Excerpted records:
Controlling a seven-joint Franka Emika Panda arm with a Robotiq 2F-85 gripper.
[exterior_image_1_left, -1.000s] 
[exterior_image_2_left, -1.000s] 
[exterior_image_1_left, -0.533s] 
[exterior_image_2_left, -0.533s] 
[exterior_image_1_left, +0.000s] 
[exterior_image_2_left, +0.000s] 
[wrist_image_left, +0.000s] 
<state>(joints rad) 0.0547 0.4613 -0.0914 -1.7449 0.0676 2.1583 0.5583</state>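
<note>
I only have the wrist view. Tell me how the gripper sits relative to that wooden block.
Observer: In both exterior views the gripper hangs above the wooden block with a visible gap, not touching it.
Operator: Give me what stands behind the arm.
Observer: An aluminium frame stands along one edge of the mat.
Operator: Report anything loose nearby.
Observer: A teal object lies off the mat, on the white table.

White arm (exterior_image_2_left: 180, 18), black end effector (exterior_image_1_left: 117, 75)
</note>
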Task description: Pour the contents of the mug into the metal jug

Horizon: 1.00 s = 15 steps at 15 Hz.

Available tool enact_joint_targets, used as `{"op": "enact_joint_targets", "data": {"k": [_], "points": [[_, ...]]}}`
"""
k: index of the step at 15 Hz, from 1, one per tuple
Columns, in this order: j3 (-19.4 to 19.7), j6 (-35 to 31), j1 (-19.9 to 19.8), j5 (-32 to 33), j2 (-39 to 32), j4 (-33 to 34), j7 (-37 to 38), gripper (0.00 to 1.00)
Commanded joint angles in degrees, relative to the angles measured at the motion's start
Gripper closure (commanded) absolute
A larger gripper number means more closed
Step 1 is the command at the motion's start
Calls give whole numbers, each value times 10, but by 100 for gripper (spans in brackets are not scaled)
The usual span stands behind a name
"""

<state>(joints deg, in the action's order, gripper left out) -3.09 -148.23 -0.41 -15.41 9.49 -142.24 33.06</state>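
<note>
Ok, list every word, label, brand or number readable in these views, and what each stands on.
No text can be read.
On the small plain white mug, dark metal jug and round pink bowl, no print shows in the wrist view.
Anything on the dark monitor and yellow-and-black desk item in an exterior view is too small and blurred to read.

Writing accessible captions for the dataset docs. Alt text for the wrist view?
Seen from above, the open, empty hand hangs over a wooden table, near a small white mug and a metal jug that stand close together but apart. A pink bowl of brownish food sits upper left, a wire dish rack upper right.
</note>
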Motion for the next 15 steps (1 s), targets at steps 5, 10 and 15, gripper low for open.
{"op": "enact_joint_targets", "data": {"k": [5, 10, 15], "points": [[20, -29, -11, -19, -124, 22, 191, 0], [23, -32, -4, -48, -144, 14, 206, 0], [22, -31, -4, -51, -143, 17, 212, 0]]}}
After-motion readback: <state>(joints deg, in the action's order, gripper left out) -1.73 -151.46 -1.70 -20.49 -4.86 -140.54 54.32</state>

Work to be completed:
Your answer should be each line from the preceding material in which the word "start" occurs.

Output of the task:
Commanded joint angles in degrees, relative to the angles measured at the motion's start
Step 1 is the command at the motion's start

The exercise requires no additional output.